(merenung Rasul Thomas, si Didimus)
Injil Yohanes 20:24 – 29
“Dalam mencari kepastian, pikiran harus meragukan segala sesuatu. Orang harus skeptis, curiga, dan tidak percaya (begitu saja)” <What is the point of Being Christian – 2005>
P. Kons Beo, SVD
infopertama.com – Yang digencarkan hari-hari ini adalah fakta-fakta. Otoritas kebenaran, katanya, segera jadi kiblat sekiranya ada pembuktian. Satu tesis atau argumentum yang dikonstruksi tak boleh dibiarkan bolong bagai kerangka kosong. Tanpa isi. Itu tak boleh. Sebab itulah bukti-bukti mesti diparadekan. Jelas dan tegas.
Orang beberkan bukti-bukti, dengan data-data empirik dan kronologis. Di muaranya, ada harapan bahwa akan tiba pada pengakuan. Tak akan ada lagi ‘debat kusir’ untuk gugurkan argumentum yang telah dikaroseri itu.
Tapi juga tak boleh sebatas bukti ‘mentah.’ Dibutuhkan pula narasi persuasif. Dan di situlah akal sehat mulai bermain cantik. Sebab ujung-ujungnya mesti bermuara pada pengakuan akan kebenaran. Sebab pengakuan akan kebenaran itu modal tebal dan telak untuk ‘diterima’ sebagai kemenangan. Tetapi, apakah semuanya bakal berjalan semudah itu?
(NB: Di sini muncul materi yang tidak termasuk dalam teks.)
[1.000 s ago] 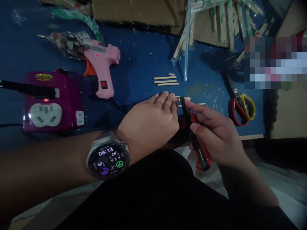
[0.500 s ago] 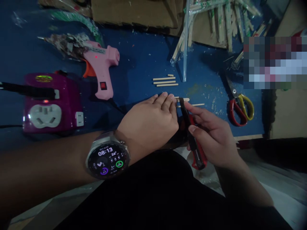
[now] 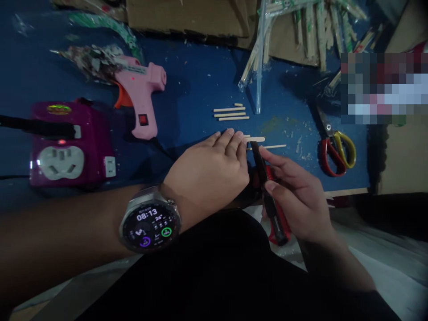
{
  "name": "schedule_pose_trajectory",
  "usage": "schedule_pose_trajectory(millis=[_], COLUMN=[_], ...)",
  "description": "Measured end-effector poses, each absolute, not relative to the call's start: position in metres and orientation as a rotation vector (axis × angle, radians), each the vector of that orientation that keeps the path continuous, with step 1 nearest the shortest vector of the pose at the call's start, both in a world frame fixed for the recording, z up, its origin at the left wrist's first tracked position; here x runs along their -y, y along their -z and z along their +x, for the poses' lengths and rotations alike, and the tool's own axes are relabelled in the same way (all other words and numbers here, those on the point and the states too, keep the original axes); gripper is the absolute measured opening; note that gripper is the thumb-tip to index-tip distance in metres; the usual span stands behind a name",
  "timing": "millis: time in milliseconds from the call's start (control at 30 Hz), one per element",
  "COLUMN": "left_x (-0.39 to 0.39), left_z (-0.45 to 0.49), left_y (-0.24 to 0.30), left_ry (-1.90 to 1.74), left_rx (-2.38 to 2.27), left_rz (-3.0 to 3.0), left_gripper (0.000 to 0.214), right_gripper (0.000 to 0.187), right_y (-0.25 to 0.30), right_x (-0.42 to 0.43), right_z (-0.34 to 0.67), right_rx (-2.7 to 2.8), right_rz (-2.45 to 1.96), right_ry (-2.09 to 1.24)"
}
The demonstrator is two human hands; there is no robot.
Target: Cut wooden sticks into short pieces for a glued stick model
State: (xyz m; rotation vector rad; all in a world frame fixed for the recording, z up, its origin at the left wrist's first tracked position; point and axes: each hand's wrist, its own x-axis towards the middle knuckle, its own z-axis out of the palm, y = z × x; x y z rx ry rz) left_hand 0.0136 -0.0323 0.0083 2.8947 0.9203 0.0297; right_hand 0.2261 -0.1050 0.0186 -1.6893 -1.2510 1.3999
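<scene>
My left hand (image 3: 209,171), with a watch on its wrist, lies flat on the blue tabletop. Its fingertips press on pale wooden sticks, whose left ends the fingers hide. From under them stick out a flat round-ended stick (image 3: 257,139) and a thinner stick (image 3: 276,146). In my right hand (image 3: 299,191) is a utility knife (image 3: 272,207) with a red-and-black body. Its dark front end lies across the wooden pieces just right of my left fingers; I cannot make out the cutting edge. Three cut sticks (image 3: 230,114) and a short stub (image 3: 238,104) lie beyond my fingers.
On the left are a pink glue gun (image 3: 143,93) and a purple power adapter (image 3: 72,142) with cables. Scissors (image 3: 334,147) lie to the right. At the back are cardboard (image 3: 187,18), wrapped sticks (image 3: 310,35) and a clear glue stick (image 3: 259,80).
My right hand and the utility knife have moved slightly down and towards me, uncovering more of the flat stick. My left hand stays in place.
</scene>
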Motion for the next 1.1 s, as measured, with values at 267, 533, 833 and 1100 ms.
schedule_pose_trajectory(millis=[267, 533, 833, 1100], left_x=[0.033, 0.035, 0.036, 0.033], left_z=[0.012, 0.010, 0.004, 0.001], left_y=[-0.006, -0.003, 0.002, -0.001], left_ry=[-0.045, -0.061, -0.271, -0.258], left_rx=[-0.940, -0.938, -0.931, -0.923], left_rz=[2.946, 3.024, 2.925, 2.939], left_gripper=[0.055, 0.055, 0.053, 0.052], right_gripper=[0.053, 0.054, 0.072, 0.074], right_y=[-0.017, -0.012, -0.021, -0.040], right_x=[0.109, 0.115, 0.078, 0.019], right_z=[0.224, 0.236, 0.285, 0.314], right_rx=[1.134, 1.148, 1.815, 2.450], right_rz=[-1.641, -1.530, -1.637, -1.818], right_ry=[-1.493, -1.510, -0.692, -0.186])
Kita hidup dalam masyarakat yang, katanya, “yang terkoyak oleh prasangka dan kecurigaan.” Artinya, orang tak mudah percaya begitu saja. Sepertinya orang tak miliki kemampuan optimal untuk berserahdiri pada ‘kata-kata dan bukti.’ Iya, pada segala yang telah dibeberkan sebagai ‘kupas tuntas.’